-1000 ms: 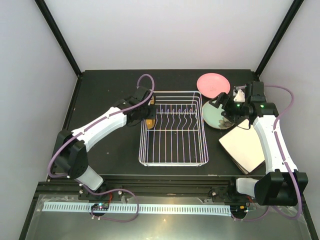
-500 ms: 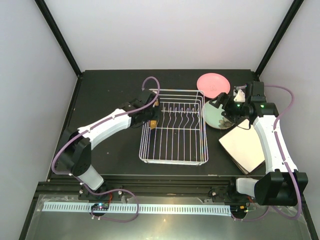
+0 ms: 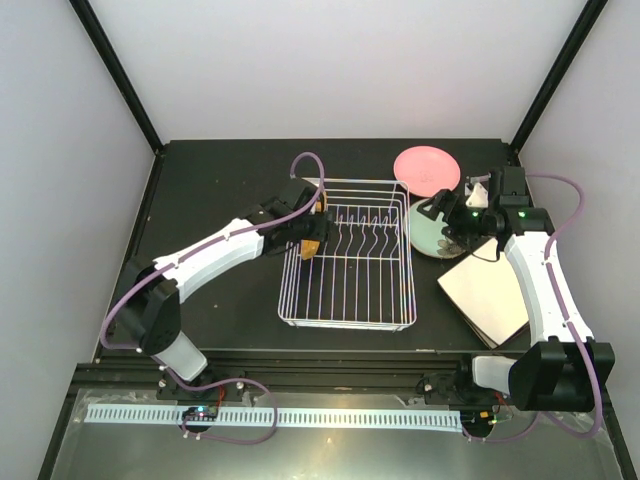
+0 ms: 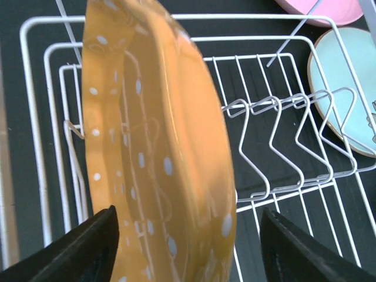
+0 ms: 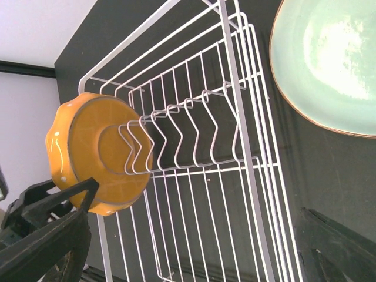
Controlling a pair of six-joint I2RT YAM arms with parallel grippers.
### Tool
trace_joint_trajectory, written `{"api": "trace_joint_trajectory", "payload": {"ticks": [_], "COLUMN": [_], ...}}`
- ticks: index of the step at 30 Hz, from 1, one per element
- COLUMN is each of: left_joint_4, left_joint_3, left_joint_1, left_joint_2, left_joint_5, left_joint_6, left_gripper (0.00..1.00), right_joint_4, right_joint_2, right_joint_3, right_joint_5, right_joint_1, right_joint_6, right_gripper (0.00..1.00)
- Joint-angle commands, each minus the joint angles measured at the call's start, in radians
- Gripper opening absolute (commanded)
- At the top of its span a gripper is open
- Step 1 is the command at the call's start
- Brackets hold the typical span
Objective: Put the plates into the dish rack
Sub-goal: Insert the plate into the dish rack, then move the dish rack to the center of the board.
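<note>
Moving in from nine o'clock, our left gripper (image 4: 188,214) now stands the orange plate (image 4: 158,147) upright in the dish rack (image 3: 346,325), jaws apart around it, while our right gripper (image 5: 200,202) gapes empty at three o'clock, where the pink plate (image 3: 427,168), green plate (image 3: 428,238) and square plates (image 3: 485,295) wait.

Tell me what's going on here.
The left pincer is at the far left end of the dish rack, jaws apart around the orange plate, which stands on edge in it and looks released. The right pincer hangs open by the pale green plate. That, the pink plate and the square plates lie outside the rack.
</note>
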Motion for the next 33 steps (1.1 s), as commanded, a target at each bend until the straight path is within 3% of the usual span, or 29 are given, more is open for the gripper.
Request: {"api": "trace_joint_trajectory", "payload": {"ticks": [1,11,13,15,21,27,33], "left_joint_4": [-0.053,-0.116,-0.122,-0.133,-0.207,-0.197,-0.216], "left_joint_3": [0.069,0.032,0.001,-0.029,-0.026,-0.019,-0.018], "left_joint_1": [0.000,0.125,0.174,0.223,0.305,0.305,0.305], "left_joint_2": [-0.085,-0.235,-0.237,-0.226,-0.129,-0.086,-0.062], "left_joint_5": [-0.049,0.042,0.108,0.198,0.384,0.417,0.349], "left_joint_6": [0.023,0.087,0.106,0.119,0.202,0.212,0.220], "left_gripper": [0.71,0.88,0.83,0.70,0.59,0.56,0.54], "right_joint_4": [0.039,0.058,0.058,0.059,0.049,0.047,0.046], "right_joint_2": [0.004,0.011,0.011,0.009,0.000,-0.002,0.000], "right_joint_3": [-0.021,-0.030,-0.030,-0.029,-0.030,-0.036,-0.042], "right_joint_5": [-0.017,-0.032,-0.032,-0.036,-0.029,-0.026,-0.017], "right_joint_1": [-0.004,-0.004,-0.004,-0.004,-0.003,-0.004,-0.004], "right_joint_6": [-0.001,-0.003,-0.003,-0.003,-0.010,-0.009,-0.012], "right_gripper": [0.95,0.95,0.95,0.95,0.95,0.95,0.95]}}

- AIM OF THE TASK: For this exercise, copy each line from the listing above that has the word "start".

- REPLY:
- Joint-angle commands, each minus the joint angles measured at the call's start, in radians
- Step 1 is the command at the call's start

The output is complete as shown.